Alessia Gimelli, Riccardo Liga, Assuero Giorgetti, Brunella Favilli, Emilio Maria Pasanisi, Paolo Marzullo

ABSTRACT

BACKGROUND: An interaction between coronary anatomy, myocardial perfusion, and left ventricular (LV) functional parameters in the development of mechanical LV dyssynchrony (LVD) has been suggested. This study examined the correlates of LVD in a large sample size of patients with known or suspected coronary artery disease (CAD) using cadmium-zinc-telluride camera.
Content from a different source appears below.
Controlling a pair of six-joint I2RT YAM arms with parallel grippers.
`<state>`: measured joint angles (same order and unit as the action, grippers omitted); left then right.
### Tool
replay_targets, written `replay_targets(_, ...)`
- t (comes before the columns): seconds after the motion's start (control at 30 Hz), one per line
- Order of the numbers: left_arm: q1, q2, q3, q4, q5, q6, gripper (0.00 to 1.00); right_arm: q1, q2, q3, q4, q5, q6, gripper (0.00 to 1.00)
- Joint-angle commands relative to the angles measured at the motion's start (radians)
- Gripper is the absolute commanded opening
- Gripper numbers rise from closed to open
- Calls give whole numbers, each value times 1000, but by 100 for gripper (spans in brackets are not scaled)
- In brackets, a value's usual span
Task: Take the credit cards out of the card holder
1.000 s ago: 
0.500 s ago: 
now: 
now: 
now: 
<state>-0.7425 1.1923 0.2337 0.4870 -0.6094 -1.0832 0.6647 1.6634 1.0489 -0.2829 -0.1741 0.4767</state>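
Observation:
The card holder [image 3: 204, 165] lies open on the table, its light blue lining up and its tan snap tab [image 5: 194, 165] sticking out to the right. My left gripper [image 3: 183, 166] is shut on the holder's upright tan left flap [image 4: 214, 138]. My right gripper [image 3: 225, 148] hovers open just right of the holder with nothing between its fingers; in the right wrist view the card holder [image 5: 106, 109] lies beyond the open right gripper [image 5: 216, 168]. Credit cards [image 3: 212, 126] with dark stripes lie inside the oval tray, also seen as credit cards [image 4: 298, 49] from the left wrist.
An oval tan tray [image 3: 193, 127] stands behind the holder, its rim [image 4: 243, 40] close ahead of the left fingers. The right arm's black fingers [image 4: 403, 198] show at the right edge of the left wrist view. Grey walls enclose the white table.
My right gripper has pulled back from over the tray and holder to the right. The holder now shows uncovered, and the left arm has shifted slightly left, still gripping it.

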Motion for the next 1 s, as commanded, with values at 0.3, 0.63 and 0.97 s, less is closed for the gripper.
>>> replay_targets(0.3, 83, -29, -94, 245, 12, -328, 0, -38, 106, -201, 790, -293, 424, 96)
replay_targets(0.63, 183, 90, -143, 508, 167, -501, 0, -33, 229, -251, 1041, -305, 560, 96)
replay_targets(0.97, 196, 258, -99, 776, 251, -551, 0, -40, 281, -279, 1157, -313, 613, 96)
METHODS: Six-hundred and fifty-seven consecutive patients who underwent myocardial perfusion imaging (MPI) and coronary angiography were included. Coronary stenosis >70% was considered significant. LV perfusion and functional parameters were computed from MPI images. The presence of significant LVD was evaluated by phase standard deviation and histogram bandwidth. RESULTS: 415/657 (63%) patients had significant CAD. LVD was present in 247 (38%) patients and was associated with the presence of a higher CAD burden (P < .001), more impaired measures of LV perfusion (P < .001), contractile function (P < .001), and larger LV volumes (P < .001). By multivariate analysis, the LV end-systolic volume index (P < .001) and ischemic burden (P < .001) were the strongest predictors of LVD independent of CAD extent and LV systolic dysfunction. CONCLUSIONS: LVD is frequent in patients undergoing MPI for suspected or known CAD. Its presence is independent of CAD burden and LV systolic dysfunction, but is dependent on the presence of myocardial perfusion abnormalities and LV end-systolic volume. More... »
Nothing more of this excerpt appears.